- What is required: Would you repeat exactly the part of the listing below that runs from the line containing "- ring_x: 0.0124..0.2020" down to the line containing "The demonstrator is", inclusive, and nothing else?

# # #

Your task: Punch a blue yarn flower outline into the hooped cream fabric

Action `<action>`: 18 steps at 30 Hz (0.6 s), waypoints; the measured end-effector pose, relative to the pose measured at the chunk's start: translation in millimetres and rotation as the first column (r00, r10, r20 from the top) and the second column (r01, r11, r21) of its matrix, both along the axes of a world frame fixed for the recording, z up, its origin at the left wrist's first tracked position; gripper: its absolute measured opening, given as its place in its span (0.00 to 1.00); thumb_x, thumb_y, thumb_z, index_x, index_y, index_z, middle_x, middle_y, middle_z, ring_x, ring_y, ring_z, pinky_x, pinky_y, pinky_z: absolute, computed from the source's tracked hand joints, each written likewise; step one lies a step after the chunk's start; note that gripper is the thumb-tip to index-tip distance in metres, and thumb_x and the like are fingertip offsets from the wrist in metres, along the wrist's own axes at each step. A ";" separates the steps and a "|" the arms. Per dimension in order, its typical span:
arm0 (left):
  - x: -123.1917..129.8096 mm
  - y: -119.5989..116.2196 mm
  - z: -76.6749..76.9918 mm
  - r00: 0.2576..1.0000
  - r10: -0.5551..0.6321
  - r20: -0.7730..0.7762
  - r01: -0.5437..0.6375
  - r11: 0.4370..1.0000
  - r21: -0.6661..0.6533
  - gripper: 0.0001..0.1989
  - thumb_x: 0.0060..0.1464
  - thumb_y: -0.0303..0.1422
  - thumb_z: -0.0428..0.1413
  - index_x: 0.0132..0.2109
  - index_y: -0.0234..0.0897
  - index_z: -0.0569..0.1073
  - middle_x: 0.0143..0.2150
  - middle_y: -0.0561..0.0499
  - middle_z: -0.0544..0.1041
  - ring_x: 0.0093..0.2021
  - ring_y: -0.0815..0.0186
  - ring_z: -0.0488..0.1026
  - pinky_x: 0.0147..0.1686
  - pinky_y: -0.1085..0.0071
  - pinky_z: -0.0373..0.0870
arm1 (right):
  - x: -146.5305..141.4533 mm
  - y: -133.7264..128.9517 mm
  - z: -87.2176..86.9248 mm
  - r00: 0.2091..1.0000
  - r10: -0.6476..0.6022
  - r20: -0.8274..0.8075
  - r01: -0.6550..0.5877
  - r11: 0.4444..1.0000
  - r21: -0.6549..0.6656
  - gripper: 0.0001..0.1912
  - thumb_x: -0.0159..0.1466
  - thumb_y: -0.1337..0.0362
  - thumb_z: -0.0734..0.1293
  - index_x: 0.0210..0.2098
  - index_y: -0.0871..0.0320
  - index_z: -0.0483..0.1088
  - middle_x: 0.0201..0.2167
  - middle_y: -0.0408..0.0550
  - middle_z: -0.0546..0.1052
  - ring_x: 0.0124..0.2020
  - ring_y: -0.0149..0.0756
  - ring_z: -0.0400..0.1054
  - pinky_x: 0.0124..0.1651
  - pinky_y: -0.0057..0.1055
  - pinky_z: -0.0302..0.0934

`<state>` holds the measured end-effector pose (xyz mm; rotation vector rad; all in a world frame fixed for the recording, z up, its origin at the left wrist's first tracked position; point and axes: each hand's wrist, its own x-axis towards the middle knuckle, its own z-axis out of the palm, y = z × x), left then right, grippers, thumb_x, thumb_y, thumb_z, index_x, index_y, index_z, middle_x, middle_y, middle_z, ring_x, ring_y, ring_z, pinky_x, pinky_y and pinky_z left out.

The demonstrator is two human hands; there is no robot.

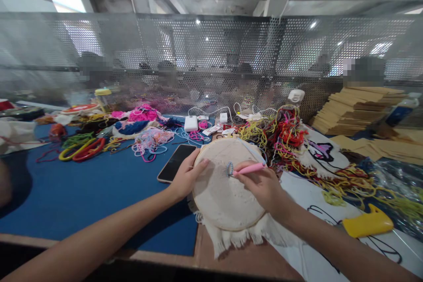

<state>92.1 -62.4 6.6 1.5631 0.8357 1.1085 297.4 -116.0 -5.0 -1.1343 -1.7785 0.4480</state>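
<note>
A round embroidery hoop (pixel 218 198) with cream cloth stretched in it is tilted up at the table's front edge, frayed cloth hanging below. My left hand (pixel 187 174) grips its left rim, thumb on the cloth and fingers behind. In my right hand (pixel 261 185) is a pink punch needle (pixel 249 168), its tip at the cloth near the hoop's middle. Beside the tip sits a small curve of blue-grey yarn stitches (pixel 229 168). Light blue yarn (pixel 253 150) runs over the upper right of the hoop. A black phone (pixel 175 163) lies just left of my left hand.
Red and yellow scissors (pixel 87 150) and yarn heaps (pixel 142 121) lie at the left back. A tangled yarn pile (pixel 284 136), stacked brown envelopes (pixel 357 108) and a yellow-handled tool (pixel 368 222) are on the right. A perforated metal screen (pixel 205 53) stands behind, with people beyond.
</note>
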 end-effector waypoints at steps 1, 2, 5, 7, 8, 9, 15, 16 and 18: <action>-0.2 -0.6 0.0 1.000 -0.001 0.003 0.001 1.000 -0.003 0.13 0.53 0.38 0.55 0.43 0.36 0.70 0.36 0.52 0.71 0.36 0.67 0.66 0.36 0.74 0.64 | -0.8 0.1 -0.4 1.000 0.012 0.014 -0.012 1.000 -0.001 0.04 0.61 0.63 0.65 0.32 0.54 0.73 0.32 0.45 0.77 0.32 0.35 0.71 0.32 0.30 0.67; -0.4 -1.4 0.1 1.000 -0.002 0.010 0.002 1.000 -0.004 0.13 0.53 0.38 0.55 0.43 0.36 0.70 0.36 0.52 0.72 0.36 0.66 0.66 0.36 0.74 0.64 | -1.7 0.3 -1.0 0.999 0.027 0.028 -0.027 1.000 -0.002 0.04 0.61 0.64 0.65 0.33 0.54 0.73 0.32 0.45 0.77 0.34 0.35 0.72 0.35 0.31 0.67; 0.2 -3.1 0.5 0.999 0.004 0.038 -0.004 1.000 -0.011 0.13 0.53 0.38 0.55 0.44 0.36 0.70 0.38 0.52 0.72 0.38 0.66 0.66 0.38 0.74 0.64 | -3.4 0.5 -3.0 0.997 0.047 0.058 -0.048 0.999 0.010 0.03 0.61 0.66 0.65 0.33 0.55 0.72 0.33 0.44 0.77 0.37 0.35 0.71 0.41 0.31 0.65; 1.5 -2.6 0.4 0.999 0.000 0.052 0.002 0.999 -0.043 0.15 0.53 0.39 0.55 0.45 0.37 0.70 0.38 0.52 0.72 0.37 0.66 0.67 0.36 0.74 0.64 | -3.2 0.2 -3.3 0.998 0.043 0.046 -0.044 0.999 0.018 0.04 0.62 0.66 0.64 0.33 0.55 0.71 0.33 0.45 0.77 0.37 0.35 0.71 0.41 0.31 0.64; 2.4 -1.8 0.0 0.998 -0.007 0.059 0.010 0.998 -0.060 0.15 0.52 0.39 0.56 0.45 0.36 0.70 0.37 0.52 0.72 0.36 0.66 0.67 0.36 0.74 0.64 | -2.6 0.0 -3.1 0.999 0.043 0.026 -0.043 0.999 0.017 0.04 0.62 0.65 0.64 0.33 0.56 0.71 0.34 0.45 0.76 0.37 0.35 0.70 0.41 0.31 0.63; 3.3 -0.9 -0.5 0.997 -0.013 0.070 0.018 0.997 -0.076 0.15 0.52 0.39 0.56 0.45 0.36 0.70 0.36 0.52 0.72 0.35 0.67 0.67 0.35 0.74 0.64 | -1.9 -0.2 -3.1 0.999 0.042 -0.001 -0.042 0.999 0.013 0.05 0.63 0.64 0.63 0.34 0.56 0.70 0.34 0.45 0.76 0.36 0.35 0.70 0.41 0.31 0.63; 4.1 0.8 -3.0 0.994 -0.015 0.105 0.026 0.993 -0.112 0.15 0.51 0.39 0.57 0.44 0.36 0.70 0.35 0.53 0.72 0.33 0.68 0.67 0.32 0.76 0.64 | 1.6 1.3 -7.0 0.972 0.052 -0.229 -0.058 0.998 -0.021 0.06 0.64 0.61 0.62 0.37 0.57 0.66 0.33 0.46 0.71 0.32 0.32 0.67 0.34 0.28 0.62; 3.7 0.4 -3.0 0.994 -0.014 0.104 0.026 0.993 -0.112 0.15 0.51 0.39 0.57 0.44 0.36 0.70 0.35 0.52 0.72 0.33 0.68 0.67 0.32 0.76 0.64 | 1.6 1.5 -7.6 0.963 0.066 -0.262 -0.074 0.997 -0.019 0.06 0.64 0.61 0.62 0.37 0.57 0.66 0.33 0.45 0.71 0.32 0.32 0.66 0.34 0.28 0.62; 3.1 0.1 -3.1 0.994 -0.016 0.105 0.028 0.993 -0.116 0.16 0.51 0.39 0.57 0.45 0.36 0.70 0.36 0.52 0.72 0.33 0.68 0.67 0.32 0.76 0.64 | 1.0 1.7 -8.1 0.947 0.088 -0.307 -0.090 0.996 0.007 0.05 0.65 0.61 0.61 0.37 0.56 0.65 0.32 0.44 0.69 0.32 0.31 0.66 0.35 0.28 0.62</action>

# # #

- Response box:
  - ring_x: 0.0124..0.2020
  - ring_y: -0.0149..0.0756
  - ring_z: -0.0400..0.1054
  - pinky_x: 0.0124..0.1651
  - pinky_y: -0.0057..0.1055
  - pinky_z: -0.0302..0.0934

`<state>` holds the measured end-effector pose (xyz mm; rotation vector rad; all in a world frame fixed for the recording, z up, its origin at the left wrist's first tracked position; point and axes: each hand's wrist, its own x-axis towards the middle knuckle, its own z-axis out of the palm, y = z × x), left then right, grippers, thumb_x, thumb_y, thumb_z, index_x, index_y, index_z, middle_x, middle_y, middle_z, ring_x, ring_y, ring_z, pinky_x, pinky_y and pinky_z left out.

The demonstrator is two human hands; there is no robot.

This exercise has been fully answered.